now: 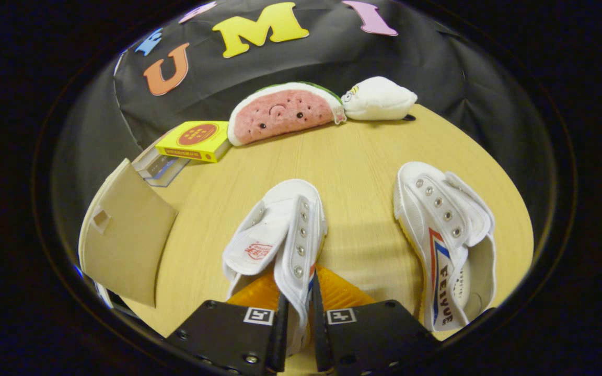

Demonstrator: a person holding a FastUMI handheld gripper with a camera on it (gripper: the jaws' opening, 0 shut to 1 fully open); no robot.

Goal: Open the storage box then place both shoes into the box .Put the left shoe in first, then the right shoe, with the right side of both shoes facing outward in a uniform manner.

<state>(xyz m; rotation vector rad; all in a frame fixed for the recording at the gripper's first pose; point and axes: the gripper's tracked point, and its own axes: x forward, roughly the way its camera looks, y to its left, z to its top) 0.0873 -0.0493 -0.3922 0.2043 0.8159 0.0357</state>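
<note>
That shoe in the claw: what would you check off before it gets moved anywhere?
1. Claw clamped on the near shoe: ok, both fingers press its side.
2. Box lid open: ok, flap stands raised.
3. Inside of the box free: cannot tell.
4. This is the left shoe: cannot tell.
5. Other shoe out of the way: ok, lying apart on the table.

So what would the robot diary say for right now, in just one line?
gripper: shut on left shoe side wall | right shoe: on table | box flap: open | stage: first shoe gripped
</note>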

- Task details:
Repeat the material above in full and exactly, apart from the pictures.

- Answer to this exercise:
now: 

Demonstrator: a person holding a FastUMI handheld gripper with a camera on it (gripper: the jaws' opening, 0 shut to 1 fully open); no robot.

Goal: Open the storage box then place both shoes into the box .Put the left shoe in first, then the right shoe, with the right side of both shoes facing outward in a uniform manner.

<state>(xyz m; rotation vector rad; all in a frame fixed for the recording at the gripper's first pose; point and axes: the gripper's tracked point, and its own axes: x forward, roughly the way its camera looks, y to its left, z to its top) 0.0873 -0.0493 -0.3922 0.2043 0.8159 0.0357</state>
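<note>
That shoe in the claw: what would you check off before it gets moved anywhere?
1. Claw clamped on the near shoe: ok, both fingers press its side.
2. Box lid open: ok, flap stands raised.
3. Inside of the box free: cannot tell.
4. This is the left shoe: cannot tell.
5. Other shoe out of the way: ok, lying apart on the table.

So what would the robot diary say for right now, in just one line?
gripper: shut on left shoe side wall | right shoe: on table | box flap: open | stage: first shoe gripped
</note>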

The work is done, and the output is complete.